EXERCISE DESCRIPTION:
Every line from the one with "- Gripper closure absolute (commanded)" to the one with "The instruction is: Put", including those two, is to be copied exactly; all other lines of the entries below are left out.

SUPPLIED ENTRIES:
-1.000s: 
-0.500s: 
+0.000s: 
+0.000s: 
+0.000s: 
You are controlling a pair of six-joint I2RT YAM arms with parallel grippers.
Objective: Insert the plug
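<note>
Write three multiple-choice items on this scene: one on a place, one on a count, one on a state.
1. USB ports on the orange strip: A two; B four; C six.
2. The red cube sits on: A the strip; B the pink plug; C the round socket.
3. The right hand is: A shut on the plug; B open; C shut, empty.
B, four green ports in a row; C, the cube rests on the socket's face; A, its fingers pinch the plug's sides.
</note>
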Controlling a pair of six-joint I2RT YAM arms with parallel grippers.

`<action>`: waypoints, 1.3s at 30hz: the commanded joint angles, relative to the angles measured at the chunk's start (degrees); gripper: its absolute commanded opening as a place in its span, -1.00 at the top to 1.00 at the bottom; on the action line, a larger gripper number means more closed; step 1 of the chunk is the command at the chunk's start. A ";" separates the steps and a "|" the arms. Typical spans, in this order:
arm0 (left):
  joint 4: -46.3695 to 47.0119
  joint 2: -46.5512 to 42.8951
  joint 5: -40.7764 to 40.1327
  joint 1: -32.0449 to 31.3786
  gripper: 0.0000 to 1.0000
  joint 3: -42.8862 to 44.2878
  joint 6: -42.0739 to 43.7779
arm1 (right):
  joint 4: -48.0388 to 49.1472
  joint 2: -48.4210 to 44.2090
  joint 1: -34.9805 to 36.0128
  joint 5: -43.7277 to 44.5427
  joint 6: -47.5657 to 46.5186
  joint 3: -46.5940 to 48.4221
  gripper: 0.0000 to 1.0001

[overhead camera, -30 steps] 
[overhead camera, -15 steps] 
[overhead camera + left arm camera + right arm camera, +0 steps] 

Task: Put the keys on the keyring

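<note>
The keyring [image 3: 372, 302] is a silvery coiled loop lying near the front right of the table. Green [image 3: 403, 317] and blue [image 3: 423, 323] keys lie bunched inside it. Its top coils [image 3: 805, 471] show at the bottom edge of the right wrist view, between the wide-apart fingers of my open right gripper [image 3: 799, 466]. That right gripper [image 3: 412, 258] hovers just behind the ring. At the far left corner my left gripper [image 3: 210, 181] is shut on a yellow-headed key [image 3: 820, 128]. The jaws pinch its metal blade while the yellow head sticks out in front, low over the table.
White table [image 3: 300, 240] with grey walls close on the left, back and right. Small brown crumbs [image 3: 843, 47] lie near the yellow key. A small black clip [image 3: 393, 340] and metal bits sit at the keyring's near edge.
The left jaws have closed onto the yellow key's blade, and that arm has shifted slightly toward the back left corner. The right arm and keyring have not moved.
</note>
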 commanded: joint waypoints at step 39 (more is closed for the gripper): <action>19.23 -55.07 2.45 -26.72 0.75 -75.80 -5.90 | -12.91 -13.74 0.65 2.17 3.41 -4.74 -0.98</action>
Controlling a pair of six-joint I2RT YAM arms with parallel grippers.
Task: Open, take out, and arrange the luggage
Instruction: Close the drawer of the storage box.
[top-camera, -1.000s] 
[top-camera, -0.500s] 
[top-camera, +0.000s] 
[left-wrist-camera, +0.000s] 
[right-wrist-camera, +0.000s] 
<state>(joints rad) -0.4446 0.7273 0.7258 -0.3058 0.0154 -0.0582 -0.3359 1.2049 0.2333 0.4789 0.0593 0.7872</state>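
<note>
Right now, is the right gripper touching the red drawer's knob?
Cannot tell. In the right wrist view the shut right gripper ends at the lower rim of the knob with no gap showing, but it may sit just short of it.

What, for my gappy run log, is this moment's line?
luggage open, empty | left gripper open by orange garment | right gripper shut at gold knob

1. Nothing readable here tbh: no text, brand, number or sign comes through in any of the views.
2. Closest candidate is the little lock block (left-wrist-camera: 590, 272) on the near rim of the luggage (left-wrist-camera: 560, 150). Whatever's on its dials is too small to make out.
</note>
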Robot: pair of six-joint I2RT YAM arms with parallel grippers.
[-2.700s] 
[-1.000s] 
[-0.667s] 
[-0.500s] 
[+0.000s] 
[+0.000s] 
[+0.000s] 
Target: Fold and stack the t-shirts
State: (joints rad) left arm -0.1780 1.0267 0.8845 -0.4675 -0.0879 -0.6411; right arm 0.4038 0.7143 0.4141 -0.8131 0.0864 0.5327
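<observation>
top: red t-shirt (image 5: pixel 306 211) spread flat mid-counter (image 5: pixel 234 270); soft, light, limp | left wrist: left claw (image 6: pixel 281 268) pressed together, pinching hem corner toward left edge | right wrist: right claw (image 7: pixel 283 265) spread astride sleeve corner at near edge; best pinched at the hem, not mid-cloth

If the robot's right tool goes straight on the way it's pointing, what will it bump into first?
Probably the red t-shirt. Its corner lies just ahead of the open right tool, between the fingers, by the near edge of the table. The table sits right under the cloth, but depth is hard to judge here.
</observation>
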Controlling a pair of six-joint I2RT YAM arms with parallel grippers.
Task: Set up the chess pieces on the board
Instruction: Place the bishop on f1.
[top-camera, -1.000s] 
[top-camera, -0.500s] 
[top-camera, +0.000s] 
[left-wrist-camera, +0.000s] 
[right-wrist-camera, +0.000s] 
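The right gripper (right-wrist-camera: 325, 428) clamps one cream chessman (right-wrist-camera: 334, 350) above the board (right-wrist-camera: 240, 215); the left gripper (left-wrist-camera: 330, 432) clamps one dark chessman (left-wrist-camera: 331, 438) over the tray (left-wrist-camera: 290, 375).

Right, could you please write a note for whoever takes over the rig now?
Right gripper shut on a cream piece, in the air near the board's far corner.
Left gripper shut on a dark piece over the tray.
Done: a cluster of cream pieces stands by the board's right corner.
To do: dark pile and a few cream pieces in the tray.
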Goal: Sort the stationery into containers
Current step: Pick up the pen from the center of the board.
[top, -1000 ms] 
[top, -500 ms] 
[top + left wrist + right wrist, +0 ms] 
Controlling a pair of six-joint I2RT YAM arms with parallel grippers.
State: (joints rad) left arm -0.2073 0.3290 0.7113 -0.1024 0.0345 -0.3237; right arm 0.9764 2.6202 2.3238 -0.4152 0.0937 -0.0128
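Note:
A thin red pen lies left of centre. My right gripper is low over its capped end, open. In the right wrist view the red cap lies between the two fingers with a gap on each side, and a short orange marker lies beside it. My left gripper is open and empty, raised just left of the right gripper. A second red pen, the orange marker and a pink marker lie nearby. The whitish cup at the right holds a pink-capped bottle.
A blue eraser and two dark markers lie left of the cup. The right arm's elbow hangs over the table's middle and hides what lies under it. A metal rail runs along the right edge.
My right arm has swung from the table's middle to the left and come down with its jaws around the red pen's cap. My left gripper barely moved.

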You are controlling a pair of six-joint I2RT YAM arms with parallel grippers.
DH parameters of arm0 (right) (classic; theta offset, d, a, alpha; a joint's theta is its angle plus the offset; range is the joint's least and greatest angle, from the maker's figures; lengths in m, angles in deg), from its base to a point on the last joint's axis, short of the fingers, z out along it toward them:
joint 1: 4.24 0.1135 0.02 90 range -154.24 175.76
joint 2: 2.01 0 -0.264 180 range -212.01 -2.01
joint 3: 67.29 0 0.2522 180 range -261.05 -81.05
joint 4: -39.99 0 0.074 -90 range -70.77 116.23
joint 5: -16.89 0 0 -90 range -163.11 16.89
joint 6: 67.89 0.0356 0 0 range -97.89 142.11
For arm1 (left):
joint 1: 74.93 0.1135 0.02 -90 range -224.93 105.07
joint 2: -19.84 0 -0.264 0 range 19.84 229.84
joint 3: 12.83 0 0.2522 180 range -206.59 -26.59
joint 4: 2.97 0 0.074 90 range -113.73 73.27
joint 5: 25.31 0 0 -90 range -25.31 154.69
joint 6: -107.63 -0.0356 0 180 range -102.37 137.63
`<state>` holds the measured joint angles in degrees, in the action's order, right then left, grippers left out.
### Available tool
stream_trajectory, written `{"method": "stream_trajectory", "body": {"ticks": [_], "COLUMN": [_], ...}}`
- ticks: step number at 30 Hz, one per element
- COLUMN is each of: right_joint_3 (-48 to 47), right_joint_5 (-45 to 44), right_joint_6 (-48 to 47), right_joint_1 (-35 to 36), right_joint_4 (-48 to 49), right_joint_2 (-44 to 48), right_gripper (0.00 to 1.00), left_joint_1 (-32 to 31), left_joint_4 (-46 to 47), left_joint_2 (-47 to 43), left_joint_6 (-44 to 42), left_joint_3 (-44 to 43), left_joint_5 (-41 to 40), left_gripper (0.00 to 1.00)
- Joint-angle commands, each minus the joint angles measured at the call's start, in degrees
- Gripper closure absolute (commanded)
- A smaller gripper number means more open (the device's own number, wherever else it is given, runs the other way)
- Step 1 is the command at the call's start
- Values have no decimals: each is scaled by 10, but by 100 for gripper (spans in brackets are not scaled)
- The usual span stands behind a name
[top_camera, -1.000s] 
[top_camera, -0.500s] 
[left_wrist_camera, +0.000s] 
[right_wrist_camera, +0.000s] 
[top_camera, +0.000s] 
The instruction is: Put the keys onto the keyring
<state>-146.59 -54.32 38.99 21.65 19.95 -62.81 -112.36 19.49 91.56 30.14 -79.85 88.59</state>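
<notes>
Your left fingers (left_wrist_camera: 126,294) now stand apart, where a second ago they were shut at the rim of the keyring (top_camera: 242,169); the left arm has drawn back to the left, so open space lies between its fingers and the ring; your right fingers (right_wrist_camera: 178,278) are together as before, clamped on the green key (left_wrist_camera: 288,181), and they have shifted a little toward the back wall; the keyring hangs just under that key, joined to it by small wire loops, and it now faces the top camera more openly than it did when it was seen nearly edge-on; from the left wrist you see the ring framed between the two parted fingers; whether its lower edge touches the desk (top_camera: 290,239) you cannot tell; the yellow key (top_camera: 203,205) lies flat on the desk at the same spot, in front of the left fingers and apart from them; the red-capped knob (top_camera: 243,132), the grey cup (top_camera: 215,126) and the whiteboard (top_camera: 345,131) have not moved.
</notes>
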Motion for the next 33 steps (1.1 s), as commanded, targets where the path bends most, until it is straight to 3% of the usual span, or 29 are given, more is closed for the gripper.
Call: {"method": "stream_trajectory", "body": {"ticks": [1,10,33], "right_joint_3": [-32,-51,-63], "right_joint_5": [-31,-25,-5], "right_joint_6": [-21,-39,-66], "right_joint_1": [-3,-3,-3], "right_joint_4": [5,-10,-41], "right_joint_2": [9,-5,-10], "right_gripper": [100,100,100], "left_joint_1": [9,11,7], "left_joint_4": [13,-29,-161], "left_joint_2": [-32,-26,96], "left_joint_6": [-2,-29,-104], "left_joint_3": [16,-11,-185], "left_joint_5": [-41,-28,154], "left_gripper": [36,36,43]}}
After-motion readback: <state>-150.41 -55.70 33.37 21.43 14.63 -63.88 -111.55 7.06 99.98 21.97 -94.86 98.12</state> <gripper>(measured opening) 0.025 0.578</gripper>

OUTPUT OF THE EXERCISE:
- Gripper closure absolute (commanded)
- A smaller gripper number means more open (the device's own number, wherever else it is given, runs the other way)
- Step 1 is the command at the call's start
- Values have no decimals: each is scaled by 10, but by 100 for gripper (spans in brackets are not scaled)
- The usual span stands behind a name
[top_camera, -1.000s] 
[top_camera, -0.500s] 
[left_wrist_camera, +0.000s] 
[right_wrist_camera, +0.000s] 
[top_camera, +0.000s] 
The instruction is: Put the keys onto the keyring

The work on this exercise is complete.